## About this exercise:
Among the entries below, one line contains "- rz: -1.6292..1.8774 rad" and another contains "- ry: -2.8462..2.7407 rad". Transcribe those two lines and every line between them, exactly.

┌─ Entries provided

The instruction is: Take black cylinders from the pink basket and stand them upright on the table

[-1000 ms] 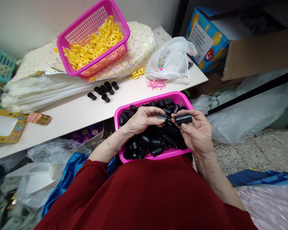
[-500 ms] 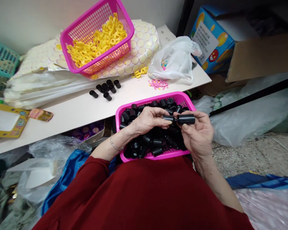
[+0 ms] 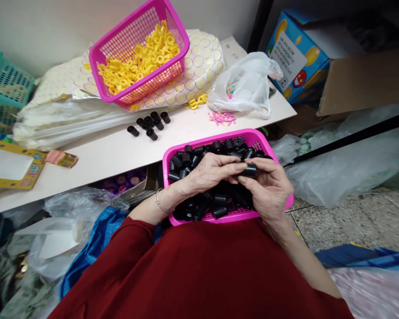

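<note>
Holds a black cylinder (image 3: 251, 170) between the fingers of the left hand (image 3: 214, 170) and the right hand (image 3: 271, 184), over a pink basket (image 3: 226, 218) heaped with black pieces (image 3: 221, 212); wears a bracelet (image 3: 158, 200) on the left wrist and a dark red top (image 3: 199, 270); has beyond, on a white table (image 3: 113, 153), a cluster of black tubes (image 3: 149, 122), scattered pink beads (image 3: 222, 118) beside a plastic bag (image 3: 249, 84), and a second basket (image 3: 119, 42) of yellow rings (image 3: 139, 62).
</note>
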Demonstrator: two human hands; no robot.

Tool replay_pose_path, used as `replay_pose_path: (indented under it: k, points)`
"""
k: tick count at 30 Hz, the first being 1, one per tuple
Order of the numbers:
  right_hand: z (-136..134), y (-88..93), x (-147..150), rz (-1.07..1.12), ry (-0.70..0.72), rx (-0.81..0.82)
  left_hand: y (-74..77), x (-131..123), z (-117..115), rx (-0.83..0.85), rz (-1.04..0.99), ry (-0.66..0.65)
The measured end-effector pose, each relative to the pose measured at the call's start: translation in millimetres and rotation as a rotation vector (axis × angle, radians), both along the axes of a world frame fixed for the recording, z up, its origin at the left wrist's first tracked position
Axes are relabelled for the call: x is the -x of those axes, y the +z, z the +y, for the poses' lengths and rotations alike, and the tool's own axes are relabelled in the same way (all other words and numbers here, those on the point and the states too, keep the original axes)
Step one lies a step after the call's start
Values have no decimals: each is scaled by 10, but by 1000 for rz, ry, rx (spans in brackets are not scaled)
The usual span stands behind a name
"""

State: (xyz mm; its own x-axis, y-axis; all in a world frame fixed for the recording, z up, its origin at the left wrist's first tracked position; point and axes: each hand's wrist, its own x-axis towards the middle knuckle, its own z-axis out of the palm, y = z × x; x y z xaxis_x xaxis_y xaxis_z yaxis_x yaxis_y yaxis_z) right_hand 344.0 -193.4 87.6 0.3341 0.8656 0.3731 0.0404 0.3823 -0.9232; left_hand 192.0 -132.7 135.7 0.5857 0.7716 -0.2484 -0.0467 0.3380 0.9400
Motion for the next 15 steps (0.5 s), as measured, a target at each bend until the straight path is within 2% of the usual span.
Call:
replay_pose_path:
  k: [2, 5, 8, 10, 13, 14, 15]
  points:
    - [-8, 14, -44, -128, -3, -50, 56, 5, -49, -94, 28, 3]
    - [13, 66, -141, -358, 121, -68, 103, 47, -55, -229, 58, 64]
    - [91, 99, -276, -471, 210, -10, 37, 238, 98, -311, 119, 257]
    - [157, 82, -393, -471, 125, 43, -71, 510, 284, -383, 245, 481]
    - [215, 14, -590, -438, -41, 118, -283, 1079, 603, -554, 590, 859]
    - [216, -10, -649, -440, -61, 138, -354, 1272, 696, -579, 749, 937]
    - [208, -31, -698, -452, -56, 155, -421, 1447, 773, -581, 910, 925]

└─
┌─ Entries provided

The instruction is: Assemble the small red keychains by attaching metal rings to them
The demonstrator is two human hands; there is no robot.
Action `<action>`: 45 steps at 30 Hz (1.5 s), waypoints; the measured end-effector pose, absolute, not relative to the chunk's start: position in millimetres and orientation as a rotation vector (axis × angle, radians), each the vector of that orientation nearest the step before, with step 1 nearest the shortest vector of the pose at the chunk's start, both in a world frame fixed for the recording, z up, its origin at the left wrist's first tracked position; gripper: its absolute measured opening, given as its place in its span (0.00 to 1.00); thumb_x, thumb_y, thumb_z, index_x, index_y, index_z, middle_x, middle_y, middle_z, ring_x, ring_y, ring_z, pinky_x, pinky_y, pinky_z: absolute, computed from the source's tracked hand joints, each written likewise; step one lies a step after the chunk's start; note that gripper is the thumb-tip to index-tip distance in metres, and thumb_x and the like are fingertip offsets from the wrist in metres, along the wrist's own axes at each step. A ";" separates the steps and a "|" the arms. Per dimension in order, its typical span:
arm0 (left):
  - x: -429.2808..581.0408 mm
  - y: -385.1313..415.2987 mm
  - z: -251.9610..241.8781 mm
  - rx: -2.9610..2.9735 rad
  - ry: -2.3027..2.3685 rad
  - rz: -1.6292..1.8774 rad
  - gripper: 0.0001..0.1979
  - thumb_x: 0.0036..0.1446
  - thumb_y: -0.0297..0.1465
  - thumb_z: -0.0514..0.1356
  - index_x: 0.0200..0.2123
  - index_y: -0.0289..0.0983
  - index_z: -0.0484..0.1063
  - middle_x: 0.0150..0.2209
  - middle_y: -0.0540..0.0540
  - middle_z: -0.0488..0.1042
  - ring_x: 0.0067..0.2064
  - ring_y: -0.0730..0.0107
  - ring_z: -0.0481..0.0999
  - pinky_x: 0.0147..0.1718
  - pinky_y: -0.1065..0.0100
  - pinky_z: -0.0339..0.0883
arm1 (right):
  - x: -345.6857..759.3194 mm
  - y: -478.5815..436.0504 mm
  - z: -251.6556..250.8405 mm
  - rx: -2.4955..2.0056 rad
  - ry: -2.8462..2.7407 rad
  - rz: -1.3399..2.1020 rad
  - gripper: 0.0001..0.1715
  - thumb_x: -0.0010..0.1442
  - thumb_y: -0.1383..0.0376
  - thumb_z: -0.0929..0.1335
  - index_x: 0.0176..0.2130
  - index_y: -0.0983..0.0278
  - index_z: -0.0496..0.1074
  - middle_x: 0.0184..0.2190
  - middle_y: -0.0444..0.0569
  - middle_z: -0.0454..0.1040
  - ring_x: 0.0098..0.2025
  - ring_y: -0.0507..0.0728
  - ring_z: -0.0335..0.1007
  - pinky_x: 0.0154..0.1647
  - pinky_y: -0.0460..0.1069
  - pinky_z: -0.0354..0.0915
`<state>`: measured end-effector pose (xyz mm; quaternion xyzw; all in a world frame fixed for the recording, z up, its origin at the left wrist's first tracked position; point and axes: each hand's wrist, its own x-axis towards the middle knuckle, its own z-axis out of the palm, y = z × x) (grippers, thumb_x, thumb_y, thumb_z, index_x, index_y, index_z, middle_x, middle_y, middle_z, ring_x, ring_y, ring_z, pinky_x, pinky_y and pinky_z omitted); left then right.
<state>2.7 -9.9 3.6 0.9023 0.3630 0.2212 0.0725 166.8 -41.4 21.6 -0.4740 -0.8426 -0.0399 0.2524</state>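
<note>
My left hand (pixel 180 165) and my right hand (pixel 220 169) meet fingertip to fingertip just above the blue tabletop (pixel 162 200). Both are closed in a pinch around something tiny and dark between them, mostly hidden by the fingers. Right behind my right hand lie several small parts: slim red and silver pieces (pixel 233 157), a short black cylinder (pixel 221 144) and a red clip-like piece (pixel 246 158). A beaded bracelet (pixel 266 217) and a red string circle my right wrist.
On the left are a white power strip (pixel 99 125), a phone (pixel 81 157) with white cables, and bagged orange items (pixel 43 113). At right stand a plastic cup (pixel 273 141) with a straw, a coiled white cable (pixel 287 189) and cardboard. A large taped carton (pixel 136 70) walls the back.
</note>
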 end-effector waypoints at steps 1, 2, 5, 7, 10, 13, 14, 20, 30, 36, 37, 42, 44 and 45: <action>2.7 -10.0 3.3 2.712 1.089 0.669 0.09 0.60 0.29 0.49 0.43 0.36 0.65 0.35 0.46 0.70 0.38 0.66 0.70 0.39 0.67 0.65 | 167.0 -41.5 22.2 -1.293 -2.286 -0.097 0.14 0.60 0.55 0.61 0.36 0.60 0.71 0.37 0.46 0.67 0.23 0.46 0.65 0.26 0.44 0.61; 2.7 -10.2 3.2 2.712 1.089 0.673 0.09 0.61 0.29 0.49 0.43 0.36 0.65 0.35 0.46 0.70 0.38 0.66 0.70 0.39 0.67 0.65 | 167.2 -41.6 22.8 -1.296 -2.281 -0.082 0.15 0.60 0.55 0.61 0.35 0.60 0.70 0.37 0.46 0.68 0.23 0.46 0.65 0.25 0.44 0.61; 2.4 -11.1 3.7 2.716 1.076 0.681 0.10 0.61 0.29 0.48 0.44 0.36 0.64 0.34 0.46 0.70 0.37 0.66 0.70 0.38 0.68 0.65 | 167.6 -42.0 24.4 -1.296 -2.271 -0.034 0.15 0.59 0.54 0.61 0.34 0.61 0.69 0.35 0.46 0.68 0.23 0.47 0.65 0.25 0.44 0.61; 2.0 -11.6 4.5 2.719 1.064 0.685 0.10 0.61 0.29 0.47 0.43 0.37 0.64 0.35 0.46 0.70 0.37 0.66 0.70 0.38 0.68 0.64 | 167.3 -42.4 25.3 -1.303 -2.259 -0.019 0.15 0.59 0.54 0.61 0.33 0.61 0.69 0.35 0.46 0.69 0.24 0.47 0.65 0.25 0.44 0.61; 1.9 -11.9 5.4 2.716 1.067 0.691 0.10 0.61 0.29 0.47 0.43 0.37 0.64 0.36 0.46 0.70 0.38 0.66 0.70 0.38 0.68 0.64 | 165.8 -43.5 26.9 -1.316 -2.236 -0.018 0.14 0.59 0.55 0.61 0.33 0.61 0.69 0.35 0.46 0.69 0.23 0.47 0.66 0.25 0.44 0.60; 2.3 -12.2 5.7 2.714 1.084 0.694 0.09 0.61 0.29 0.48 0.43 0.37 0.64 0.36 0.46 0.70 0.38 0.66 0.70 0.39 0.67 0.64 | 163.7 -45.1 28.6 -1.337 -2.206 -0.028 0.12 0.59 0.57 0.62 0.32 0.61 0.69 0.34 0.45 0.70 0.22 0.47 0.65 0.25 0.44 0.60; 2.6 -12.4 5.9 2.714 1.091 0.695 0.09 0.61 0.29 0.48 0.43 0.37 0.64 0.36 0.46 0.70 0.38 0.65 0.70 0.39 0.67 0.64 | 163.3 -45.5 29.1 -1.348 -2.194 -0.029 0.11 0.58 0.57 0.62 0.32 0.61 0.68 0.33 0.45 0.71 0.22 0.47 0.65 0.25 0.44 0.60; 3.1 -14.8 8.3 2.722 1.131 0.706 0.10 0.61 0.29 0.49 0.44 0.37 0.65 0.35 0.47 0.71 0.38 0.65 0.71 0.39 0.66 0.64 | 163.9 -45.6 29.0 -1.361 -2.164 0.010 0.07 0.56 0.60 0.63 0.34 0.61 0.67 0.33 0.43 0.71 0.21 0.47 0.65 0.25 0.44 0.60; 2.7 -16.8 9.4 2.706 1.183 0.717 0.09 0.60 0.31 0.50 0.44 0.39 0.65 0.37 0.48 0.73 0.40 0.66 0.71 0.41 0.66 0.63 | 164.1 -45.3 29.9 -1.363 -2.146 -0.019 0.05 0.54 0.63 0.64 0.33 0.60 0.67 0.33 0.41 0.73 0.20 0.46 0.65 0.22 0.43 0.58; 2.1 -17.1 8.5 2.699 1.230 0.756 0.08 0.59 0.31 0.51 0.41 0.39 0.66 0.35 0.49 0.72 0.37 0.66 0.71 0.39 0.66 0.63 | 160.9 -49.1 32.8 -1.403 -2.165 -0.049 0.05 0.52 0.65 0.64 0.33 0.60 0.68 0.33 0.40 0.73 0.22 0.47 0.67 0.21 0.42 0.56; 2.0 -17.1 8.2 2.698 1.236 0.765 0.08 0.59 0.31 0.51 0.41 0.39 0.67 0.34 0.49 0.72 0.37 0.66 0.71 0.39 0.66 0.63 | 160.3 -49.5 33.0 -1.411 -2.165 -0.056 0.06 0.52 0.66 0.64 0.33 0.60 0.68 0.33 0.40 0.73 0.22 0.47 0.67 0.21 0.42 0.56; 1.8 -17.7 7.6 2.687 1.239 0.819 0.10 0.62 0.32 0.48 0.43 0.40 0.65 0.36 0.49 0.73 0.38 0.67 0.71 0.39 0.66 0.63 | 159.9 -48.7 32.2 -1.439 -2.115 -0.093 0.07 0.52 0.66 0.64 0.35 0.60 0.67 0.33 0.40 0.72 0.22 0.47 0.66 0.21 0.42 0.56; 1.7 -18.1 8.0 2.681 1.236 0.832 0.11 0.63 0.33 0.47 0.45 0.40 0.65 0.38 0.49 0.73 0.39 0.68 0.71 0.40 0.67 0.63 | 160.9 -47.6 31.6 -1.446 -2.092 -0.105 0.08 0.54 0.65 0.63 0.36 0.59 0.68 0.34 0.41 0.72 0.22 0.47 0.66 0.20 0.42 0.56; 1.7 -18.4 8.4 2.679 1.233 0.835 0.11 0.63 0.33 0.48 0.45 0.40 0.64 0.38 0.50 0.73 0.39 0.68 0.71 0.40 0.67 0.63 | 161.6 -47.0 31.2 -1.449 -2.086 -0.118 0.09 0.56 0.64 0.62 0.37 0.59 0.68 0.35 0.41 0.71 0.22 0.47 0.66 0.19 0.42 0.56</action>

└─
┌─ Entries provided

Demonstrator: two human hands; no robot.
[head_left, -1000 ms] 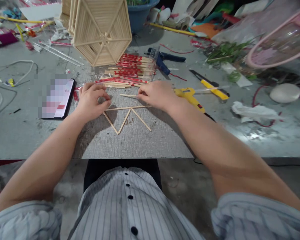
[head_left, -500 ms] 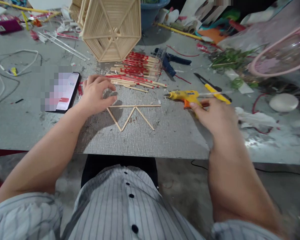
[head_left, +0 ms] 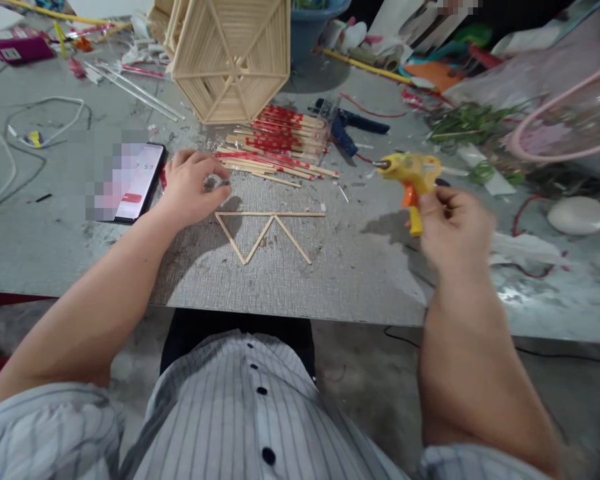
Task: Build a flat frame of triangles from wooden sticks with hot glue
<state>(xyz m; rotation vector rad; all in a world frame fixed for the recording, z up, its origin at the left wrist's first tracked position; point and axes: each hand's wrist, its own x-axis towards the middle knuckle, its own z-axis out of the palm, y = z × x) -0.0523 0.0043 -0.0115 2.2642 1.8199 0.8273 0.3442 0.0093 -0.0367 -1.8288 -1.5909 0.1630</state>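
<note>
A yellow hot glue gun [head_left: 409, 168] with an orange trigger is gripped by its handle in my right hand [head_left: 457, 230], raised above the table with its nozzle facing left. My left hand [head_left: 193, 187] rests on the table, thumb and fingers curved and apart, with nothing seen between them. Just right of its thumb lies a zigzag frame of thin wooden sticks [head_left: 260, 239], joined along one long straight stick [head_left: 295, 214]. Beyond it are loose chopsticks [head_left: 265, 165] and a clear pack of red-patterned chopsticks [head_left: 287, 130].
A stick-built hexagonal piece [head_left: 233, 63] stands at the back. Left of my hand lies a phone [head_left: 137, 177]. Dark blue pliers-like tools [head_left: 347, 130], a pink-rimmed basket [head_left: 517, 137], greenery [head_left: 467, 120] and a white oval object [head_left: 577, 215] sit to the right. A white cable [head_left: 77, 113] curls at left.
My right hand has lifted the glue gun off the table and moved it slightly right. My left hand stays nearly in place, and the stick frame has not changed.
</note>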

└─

## Response area:
  - rz: -1.6292..1.8774 rad
  - gripper: 0.0001..0.1979
  - thumb_x: 0.0036..0.1446
  - thumb_y: -0.0297..0.1465
  - thumb_z: -0.0514..0.1356
  - index_x: 0.0200..0.2123
  - index_y: -0.0289..0.0983
  - index_z: -0.0484..0.1063
  - middle_x: 0.0150..0.2209
  - middle_y: -0.0540..0.0540
  - middle_z: -0.0488..0.1042
  - ring_x: 0.0067..0.2064
  - ring_y: -0.0730..0.0107
  - ring_z: -0.0481..0.0999
  - pinky_x: 0.0147..0.1718
  - pinky_y: -0.1065..0.0100
  - pinky_z: -0.0339..0.0883
arm1 (right):
  - x: -345.6857..759.3194 mm
  - y: -478.5815..436.0504 mm
  - z: -251.6556..250.8405 mm
  - rx: -2.4955..2.0056 rad
  - ry: -2.8462..2.7407 rad

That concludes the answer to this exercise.